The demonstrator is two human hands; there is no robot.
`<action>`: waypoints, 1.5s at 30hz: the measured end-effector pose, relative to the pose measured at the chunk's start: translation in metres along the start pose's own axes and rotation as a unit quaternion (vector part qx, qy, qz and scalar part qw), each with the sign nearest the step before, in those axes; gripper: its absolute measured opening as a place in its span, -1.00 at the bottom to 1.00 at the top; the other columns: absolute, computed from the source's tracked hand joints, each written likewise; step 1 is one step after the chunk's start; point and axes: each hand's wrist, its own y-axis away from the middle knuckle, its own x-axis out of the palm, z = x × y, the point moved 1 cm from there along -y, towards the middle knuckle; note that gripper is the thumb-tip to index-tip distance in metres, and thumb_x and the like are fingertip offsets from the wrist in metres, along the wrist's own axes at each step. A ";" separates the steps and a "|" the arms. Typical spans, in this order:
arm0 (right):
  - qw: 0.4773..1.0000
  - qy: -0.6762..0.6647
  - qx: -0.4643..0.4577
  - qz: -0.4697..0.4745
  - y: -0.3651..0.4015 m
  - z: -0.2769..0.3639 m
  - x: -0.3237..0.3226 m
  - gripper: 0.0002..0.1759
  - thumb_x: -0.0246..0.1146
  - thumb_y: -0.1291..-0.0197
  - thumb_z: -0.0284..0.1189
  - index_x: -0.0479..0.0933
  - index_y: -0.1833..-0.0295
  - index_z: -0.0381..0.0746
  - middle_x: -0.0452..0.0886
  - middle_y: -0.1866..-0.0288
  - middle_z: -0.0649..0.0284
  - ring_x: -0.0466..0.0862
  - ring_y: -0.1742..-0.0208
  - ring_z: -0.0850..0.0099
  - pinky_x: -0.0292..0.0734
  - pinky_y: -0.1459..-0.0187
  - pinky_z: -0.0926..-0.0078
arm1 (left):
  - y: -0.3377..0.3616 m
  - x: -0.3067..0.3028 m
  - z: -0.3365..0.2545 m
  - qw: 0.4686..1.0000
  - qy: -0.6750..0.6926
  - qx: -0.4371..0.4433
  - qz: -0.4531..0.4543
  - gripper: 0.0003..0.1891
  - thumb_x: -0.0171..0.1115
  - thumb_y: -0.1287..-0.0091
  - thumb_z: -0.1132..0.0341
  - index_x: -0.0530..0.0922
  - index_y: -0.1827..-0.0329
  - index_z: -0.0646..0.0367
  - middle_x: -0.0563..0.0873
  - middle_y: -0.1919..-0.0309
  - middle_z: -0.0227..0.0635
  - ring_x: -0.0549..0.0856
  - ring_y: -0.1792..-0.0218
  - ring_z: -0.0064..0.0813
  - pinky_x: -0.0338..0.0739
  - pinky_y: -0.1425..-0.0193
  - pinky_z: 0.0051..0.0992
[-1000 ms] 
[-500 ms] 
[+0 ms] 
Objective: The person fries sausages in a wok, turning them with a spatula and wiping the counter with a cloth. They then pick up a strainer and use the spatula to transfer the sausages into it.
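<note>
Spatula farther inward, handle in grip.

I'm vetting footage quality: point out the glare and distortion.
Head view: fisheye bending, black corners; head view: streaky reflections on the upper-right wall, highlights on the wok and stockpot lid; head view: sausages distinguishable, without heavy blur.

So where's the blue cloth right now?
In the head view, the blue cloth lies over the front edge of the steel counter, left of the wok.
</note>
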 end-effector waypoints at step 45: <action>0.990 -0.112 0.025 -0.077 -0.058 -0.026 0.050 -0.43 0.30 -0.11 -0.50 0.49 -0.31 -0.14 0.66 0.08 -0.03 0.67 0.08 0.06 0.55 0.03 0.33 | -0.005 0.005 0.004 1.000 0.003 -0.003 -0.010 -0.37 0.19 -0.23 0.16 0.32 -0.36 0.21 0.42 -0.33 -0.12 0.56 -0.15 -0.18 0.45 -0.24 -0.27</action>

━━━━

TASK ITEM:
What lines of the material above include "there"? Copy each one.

ANSWER TO THE PROBLEM:
The demonstrator is two human hands; there is no robot.
`<action>`: waypoints, 1.5s at 30hz: the measured end-effector pose, relative to the pose measured at the chunk's start: translation in metres along the start pose's own axes and rotation as a unit quaternion (vector part qx, qy, qz and scalar part qw), each with the sign nearest the step before, in those axes; gripper: its absolute measured opening as a place in its span, -1.00 at the bottom to 1.00 at the top; the other columns: absolute, computed from the source's tracked hand joints, each written likewise; step 1 is one step after the chunk's start; point and axes: each hand's wrist, its own y-axis away from the middle knuckle, its own x-axis out of the palm, z = x × y, the point moved 1 cm from there along -y, towards the middle knuckle; note that gripper is the thumb-tip to index-tip distance in metres, and thumb_x and the like are fingertip offsets from the wrist in metres, along the wrist's own axes at each step. A ";" separates the steps and a "|" the arms. Typical spans, in this order:

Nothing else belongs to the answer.